Paul recognizes that the unvarnished Gospel will still be obscured to some. The world is a battleground between the "god of this age" who struggles with the God of All. When Paul talks about those who are lost because they chose a counterfeit god, he is not talking about those whom we today would call seekers, but rather those who have actually made a choice. A name often used for this "god of this age" is Satan, by the way.

When we, as a nation, set economic policy or enter treaties or go to war, without seriously considering that God is Lord of All, and then ask God to bless our actions by invoking, "God Bless America", are we not actually following the counterfeit god of this age? Are we not doing exactly what Isaiah has condemned so forcefully?

Why do I say that we are, in effect, following the bogus god? This is why:

I used to have in my email signature file, the following parody: "Epistemology! We don't need no steenking epistemology!" There actually was a point to that saying. Epistimology is the philosophy of how you decide what to believe and what to not believe.

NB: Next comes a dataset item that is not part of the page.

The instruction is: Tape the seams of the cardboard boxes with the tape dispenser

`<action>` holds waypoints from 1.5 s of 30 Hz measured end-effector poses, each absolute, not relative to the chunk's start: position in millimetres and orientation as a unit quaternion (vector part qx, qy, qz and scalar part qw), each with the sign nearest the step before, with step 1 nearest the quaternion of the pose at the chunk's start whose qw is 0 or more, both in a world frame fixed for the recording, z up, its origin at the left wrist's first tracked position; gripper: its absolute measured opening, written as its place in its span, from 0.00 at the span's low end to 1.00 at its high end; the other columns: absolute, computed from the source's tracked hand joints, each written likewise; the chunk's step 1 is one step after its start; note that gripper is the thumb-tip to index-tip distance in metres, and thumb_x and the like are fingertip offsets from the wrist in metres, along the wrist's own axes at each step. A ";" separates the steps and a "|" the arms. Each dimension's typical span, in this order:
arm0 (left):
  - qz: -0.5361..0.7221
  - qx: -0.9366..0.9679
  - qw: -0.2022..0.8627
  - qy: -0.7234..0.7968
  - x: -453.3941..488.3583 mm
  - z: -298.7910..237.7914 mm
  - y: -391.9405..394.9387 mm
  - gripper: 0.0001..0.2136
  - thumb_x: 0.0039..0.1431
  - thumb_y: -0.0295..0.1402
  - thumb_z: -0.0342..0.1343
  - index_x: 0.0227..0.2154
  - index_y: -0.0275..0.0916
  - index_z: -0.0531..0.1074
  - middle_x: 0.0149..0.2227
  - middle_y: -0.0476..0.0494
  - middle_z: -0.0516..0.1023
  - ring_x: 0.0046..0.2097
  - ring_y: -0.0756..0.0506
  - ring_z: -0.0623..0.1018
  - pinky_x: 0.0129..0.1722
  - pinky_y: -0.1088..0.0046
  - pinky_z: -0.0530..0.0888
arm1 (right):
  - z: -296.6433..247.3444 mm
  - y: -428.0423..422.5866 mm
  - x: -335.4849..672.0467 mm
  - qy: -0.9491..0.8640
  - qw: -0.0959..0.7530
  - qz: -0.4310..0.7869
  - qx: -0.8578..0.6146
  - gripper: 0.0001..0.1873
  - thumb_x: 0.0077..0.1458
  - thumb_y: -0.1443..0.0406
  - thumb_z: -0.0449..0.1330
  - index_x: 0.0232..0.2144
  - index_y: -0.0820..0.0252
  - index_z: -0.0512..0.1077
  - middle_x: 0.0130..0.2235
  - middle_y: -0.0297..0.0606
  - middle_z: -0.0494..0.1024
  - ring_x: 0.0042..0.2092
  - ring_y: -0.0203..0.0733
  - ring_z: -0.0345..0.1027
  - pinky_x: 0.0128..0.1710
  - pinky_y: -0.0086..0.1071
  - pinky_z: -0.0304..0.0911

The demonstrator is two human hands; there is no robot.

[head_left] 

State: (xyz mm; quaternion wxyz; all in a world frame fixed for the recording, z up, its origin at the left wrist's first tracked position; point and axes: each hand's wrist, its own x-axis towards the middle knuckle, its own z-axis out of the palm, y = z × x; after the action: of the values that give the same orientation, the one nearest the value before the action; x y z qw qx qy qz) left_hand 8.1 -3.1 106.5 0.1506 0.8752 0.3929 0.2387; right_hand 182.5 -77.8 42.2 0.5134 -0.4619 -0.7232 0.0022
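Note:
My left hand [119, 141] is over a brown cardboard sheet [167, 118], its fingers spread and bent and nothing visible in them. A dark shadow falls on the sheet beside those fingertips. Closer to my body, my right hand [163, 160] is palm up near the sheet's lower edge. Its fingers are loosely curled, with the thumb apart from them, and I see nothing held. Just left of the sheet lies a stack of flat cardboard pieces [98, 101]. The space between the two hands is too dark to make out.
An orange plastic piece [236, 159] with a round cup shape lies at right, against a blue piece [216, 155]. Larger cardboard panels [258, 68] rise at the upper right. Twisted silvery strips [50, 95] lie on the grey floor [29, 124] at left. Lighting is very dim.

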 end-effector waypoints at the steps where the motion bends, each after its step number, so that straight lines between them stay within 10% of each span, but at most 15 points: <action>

The point is that if you don't have a conscious means of deciding what is believable and what is not, they you are adopting, unconsciously, a default epistemology, which is, that you are liable to believe anything that sounds nice to you, like, there are space aliens in a spaceship just behind that comet who are coming to rescue me.

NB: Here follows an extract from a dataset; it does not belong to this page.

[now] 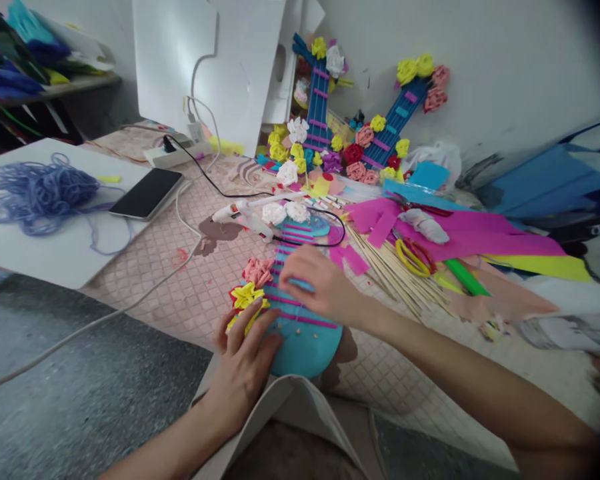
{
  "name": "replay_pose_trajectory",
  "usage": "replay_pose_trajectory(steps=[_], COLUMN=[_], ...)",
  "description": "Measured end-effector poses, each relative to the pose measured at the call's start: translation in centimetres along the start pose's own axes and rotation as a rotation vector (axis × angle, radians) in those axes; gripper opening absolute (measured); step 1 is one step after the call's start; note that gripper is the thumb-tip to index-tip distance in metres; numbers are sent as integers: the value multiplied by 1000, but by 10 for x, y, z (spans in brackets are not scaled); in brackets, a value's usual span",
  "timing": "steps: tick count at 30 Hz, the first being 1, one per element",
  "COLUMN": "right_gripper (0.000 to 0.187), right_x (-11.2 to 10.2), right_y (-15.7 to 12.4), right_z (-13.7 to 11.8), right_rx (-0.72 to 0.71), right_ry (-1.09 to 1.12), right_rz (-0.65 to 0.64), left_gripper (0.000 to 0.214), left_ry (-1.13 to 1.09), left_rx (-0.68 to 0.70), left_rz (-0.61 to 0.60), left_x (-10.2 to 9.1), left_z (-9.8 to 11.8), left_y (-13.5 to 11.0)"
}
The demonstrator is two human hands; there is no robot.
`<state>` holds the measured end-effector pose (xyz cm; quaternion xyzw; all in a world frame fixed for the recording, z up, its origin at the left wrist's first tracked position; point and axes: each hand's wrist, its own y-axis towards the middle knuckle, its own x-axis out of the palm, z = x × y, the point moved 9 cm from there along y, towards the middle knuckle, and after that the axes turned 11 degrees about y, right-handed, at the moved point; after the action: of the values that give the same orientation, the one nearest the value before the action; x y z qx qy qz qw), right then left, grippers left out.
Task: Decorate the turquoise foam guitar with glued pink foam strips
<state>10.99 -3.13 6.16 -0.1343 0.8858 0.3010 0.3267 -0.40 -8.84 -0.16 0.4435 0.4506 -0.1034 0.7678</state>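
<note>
A flat blue craft-foam guitar with magenta strips across its strings lies in front of me. Pink and yellow paper flowers line its left edge, and white paper flowers sit at its far end. My left hand is closed round the lower yellow flower at that edge, its thumb towards the guitar body. Over the middle of the guitar, my right hand has its fingers curled together. What those fingers hold, if anything, is hidden. A white glue gun lies close to the guitar's far end.
Two decorated guitars lean at the wall. Wooden sticks, yellow-handled scissors and magenta sheets lie on the right. Left are a phone, blue-purple yarn and a white cable crossing the table edge.
</note>
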Motion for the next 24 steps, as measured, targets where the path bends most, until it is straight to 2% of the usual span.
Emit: replay_pose_trajectory(steps=[2,5,12,17,24], right_gripper=[9,9,14,17,17], right_x=[22,39,38,40,42], right_y=[-25,-50,-46,-43,-45], right_z=[-12,-11,0,4,7], right_rx=[7,69,53,1,7], right_ry=[-27,-86,-66,-163,-148], right_rz=[-236,-394,-480,-528,-534], left_gripper=[11,12,8,8,11], left_ry=[-6,-9,7,-14,-15], left_rx=[-8,-13,-13,-29,-41], left_rz=[-4,0,-17,-19,-32], left_x=[-1,-2,-2,-2,-1], left_z=[0,0,1,0,-1], left_y=[1,2,4,4,4])
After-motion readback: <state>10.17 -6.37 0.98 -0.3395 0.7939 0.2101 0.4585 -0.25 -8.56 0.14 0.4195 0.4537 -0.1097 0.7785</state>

I can generalize this idea: If you don't have an X, then you are, in effect, adopting a default X, which will be controlling your thinking, your decisions, and possibly your life, but it will be veiled. You cannot see it, understand it or resist it.

Economic theory, for example: If you don't have an economic theory, then you are, in effect, adopting a default economic theory, which will be controlling your thinking, your decisions, and possibly your life, but it will be veiled. You cannot see it, understand it or resist it.

Sounds right. I think the default theory, in today's environment, would be laissez-faire capitalism, by the way.

My point here, however, is the following: If you don't have a God, then you are, in effect, adopting a default god, which will be controlling your thinking, your decisions, and possibly your life, but it will be veiled. You cannot see it, understand it or resist it.

That default god is the "god of this age", sometimes known as Satan. So by avoiding choosing God, the Lord of All, we have chosen whatever is in the environment, and, unconsciously, we have invited it to control our thinking, our decisions and our lives. Is there any more cogent description of demon possession?

The "god of this age" cannot be cast out by simply invoking the name of God, as in, "God, bless America." God is not an add-on, like a dealer-installed option to your new car. God can't be added on to your career. God can't be added on to your development policy, or your foreign policy, or your war. Sure, you can wrap fish in pages torn from the Bible, but that won't improve the fish any more than the pages from yesterday's newspaper.

The "god of this age" can only be cast out by repentance, that is, by turning about and choosing the real God, by saying, "Blessed are You, God." We have to backtrack a long way, and then pray sincerely, "THY will be done."